The separation unit 218 can be modified to have a full diameter flanged top to access the coalescing elements 402 without entering the vessel as opposed to the standard manway access points. A flanged top can provide quicker and safer access to the coalescing elements 402 for replacement. Thus, the coalescing elements 402 can be changed out without entering the separation unit 218 and can provide additional ease of access. The separation unit 218 can be a mechanical process vessel with high-surface area packing on which aerosols and liquid droplets can consolidate for gravity separation from the alkane gas. The separation unit 218 can remove the droplets by direct interception (sieving) and diffusional interception. It is believed that the random motion of fine aerosol droplets increases the probability that the droplets will collide with the coalescing elements and coalesce together. Thus, as the gas flow rate through the separation unit 218 decreases, the removal efficiency can increase.
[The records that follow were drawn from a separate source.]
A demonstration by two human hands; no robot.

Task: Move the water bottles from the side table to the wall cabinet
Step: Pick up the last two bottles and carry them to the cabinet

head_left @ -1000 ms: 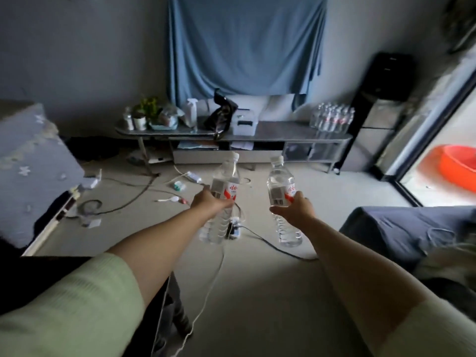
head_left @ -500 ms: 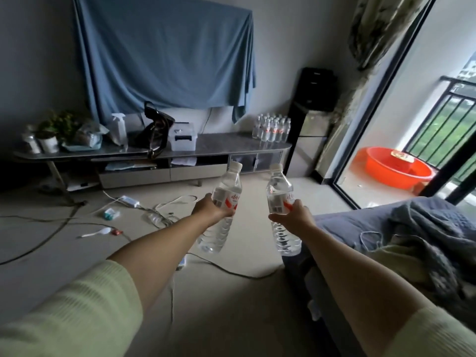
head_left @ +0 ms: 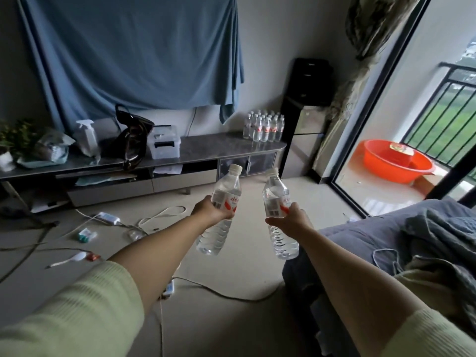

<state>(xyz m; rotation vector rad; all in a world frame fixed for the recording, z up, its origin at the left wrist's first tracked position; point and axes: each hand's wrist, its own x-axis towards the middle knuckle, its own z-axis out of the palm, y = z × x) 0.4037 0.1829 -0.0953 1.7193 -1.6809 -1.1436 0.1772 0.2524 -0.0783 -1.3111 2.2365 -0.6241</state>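
Above the cable-strewn floor, I hold two clear water bottles at arm's length: my left hand curls around the left bottle at its label, my right hand wraps the right bottle likewise. Far across the room, more bottles cluster on the long wall cabinet, at its right end.

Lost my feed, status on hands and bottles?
Left hand grips one bottle, right hand another. Both aloft, short of cabinet. Cables on floor ahead.
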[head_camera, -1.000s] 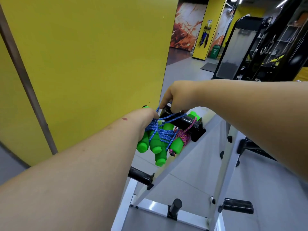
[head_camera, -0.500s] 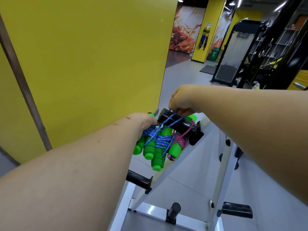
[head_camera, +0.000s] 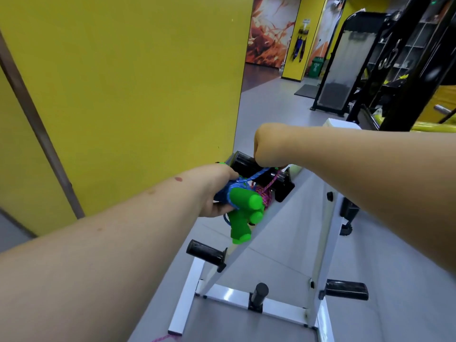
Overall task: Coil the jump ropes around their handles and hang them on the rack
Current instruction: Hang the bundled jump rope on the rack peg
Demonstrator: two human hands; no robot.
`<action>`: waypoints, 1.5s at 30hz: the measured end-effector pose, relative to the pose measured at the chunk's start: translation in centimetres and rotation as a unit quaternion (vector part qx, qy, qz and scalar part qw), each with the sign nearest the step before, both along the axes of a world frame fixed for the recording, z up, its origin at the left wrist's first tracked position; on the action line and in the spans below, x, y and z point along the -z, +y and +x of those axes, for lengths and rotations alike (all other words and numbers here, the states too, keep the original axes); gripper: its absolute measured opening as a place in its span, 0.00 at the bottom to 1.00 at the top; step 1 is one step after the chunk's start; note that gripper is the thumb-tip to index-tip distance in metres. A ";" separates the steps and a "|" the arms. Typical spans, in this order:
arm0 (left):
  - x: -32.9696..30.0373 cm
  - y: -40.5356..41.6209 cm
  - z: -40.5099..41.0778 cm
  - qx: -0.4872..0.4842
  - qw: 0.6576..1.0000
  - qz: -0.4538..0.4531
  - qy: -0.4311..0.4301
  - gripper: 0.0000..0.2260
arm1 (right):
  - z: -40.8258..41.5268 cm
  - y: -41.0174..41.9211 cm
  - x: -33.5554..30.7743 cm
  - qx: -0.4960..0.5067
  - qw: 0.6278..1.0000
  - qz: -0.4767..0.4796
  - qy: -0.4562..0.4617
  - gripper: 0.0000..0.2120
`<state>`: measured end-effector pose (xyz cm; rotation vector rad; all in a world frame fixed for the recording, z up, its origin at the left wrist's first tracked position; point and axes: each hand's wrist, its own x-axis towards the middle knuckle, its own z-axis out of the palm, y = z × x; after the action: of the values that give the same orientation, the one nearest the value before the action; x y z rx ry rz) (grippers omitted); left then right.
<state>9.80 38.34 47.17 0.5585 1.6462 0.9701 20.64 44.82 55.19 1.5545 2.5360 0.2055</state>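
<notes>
- Left hand [head_camera: 217,193] — fingers curled round a bundle of green handles [head_camera: 243,213] wrapped in blue rope [head_camera: 228,191]; it grips the bundle from the left side, just below the top peg [head_camera: 249,166] of the rack [head_camera: 318,243].
- Right hand [head_camera: 270,144] — closed into a fist directly above the top peg, knuckles toward the camera. A blue strand runs up from the bundle toward this fist; whether the fingers pinch it cannot be told, since they are hidden beneath the hand.
- Bundle — its long axis is tilted, with the handle ends pointing down and toward the camera. It hangs just under the peg and touches the left palm; the right hand is near, but apart from the handles.
- Pink rope [head_camera: 262,196] — a second coil lies behind the green handles, against the peg's base plate.
- Key relation — the peg sticks out leftward from the rack's slanted white bar, between the two hands. The loop, judging by the task, must pass over the peg's free left end; the left hand is nearer that end.
- Lower pegs [head_camera: 206,253] — bare, well below the bundle.
</notes>
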 end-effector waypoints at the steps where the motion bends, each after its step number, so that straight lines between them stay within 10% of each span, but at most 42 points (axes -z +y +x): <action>1: 0.0 -0.2 0.7 -0.010 1.000 0.007 -0.013 0.08 | 0.1 0.0 -0.1 -0.007 1.000 0.004 -0.004 0.14; 10: 3.6 -1.6 5.9 -0.187 0.979 0.059 -0.065 0.31 | 1.3 0.5 -0.1 0.005 0.999 -0.020 0.027 0.13; 45: 6.3 -3.7 2.9 -0.203 0.958 0.039 -0.199 0.20 | 1.8 0.0 1.4 -0.004 0.991 -0.019 0.129 0.14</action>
<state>12.72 34.69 40.89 0.0583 1.3815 1.3532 22.41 44.84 53.83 1.6540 2.7192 -0.0457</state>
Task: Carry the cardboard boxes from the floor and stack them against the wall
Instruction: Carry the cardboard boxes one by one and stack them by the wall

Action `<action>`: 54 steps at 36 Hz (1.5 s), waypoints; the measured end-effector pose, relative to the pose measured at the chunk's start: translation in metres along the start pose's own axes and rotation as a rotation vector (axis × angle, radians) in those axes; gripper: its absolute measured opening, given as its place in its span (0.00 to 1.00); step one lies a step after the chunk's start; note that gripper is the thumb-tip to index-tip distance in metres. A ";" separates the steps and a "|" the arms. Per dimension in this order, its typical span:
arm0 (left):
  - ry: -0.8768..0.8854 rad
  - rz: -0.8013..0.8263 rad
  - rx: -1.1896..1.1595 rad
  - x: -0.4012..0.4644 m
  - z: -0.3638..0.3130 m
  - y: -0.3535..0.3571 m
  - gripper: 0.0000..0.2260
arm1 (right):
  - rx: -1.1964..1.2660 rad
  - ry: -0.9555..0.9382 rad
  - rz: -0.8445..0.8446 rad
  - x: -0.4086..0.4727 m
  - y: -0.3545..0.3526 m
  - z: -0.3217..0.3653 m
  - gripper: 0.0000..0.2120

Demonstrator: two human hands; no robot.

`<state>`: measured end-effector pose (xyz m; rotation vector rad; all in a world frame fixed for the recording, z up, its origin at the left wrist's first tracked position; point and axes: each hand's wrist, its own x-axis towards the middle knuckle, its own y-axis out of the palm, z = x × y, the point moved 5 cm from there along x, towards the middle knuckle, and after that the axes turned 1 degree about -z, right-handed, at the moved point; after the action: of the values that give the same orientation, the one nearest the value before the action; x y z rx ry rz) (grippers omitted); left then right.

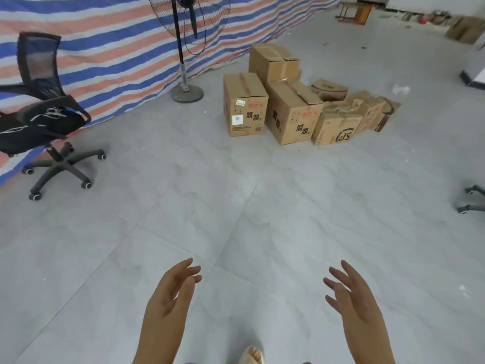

During operation, the pressure differential across the coalescer can be monitored using a pressure instrument. When the pressure drop reaches a predetermined pressure drop limit, the separation unit (e.g., 218) can be bypassed via bypass conduit 360, and the coalescing elements can be replaced. The predetermined pressure drop limit can be a separation unit pressure drop differential measurement 406 measured as the difference between the pressure reading prior to entering the separation unit and the pressure reading after exiting the separation unit. In some embodiments, the coalescer pressure differential measurement 408 can be measured inside the coalescer section 310 before and after processing the vapor stream through the coalescing elements. The predetermined pressure drop limit can be greater than 48 kPa, such as about 55 kPa to about 345 kPa, such as about 69 kPa to about 138 kPa, such about 69 kPa to about 103 kPa, or about 69 kPa to about 83 kPa, such as about 69 kPa. In some embodiments, the separation unit 218 operates at about 30° C. to about 90° C., such as about 35° C. to about 70° C., such as about 50° C. to about 65° C.

Bypassing the separation unit can provide continued processing of hydrocarbon without the need for downtime. In some embodiments, as depicted in FIG. 3B, a bypass system can include a bypass conduit 362 to bypass the gross separator 338 and the coalescer 340. In some embodiments, the bypass system can include a gross separator bypass 366 to bypass the gross separator 338. In some embodiments, the bypass system can include a coalescer bypass 364. The coalescer bypass 364 can be used to bypass the coalescer 340. In some embodiments, the coalescing elements can be replaced and/or the coalescer can be cleaned by draining, cleared, and steamed to a warm liquid drain. Clearing the coalescer can include delivering steam such as water or nitrogen via hoses. In some embodiments, the design temperature of the coalescing elements is about 80° C. to about 100° C., such as about 90° C. to about 95° C. The temperature of the steam can be less than the design temperature of the coalescing elements, such as at least 5° C. below the design temperature, such as about 5° C. to about 10° C. less than the design temperature of the coalescing elements, or at least 10° C. below the design temperature of the coalescing elements. One or more of the bypass conduits can be about 10 inches to about 30 inches, such as about 20 to 30 inches in diameter, such as about 24 inches to about 26 inches, such as about 24 inches. The bypass conduit can be sized based on the size of the coalescer. In some embodiments, the separation unit 218 can be brought back into service after replacing the coalescing elements by reducing the vapor feed flow, shutting off the bypass system, such as by closing a bypass valve, and ramping the vapor feed flow back while monitoring pressure differentials of the separation unit. In some embodiments, the total vapor feed flow rate is about 300 klb/hr to about 500 klb/hr, such as from 350 klb/hr to about 450 klb/hr, such as about 400 klb/hr to about 425 klb/hr.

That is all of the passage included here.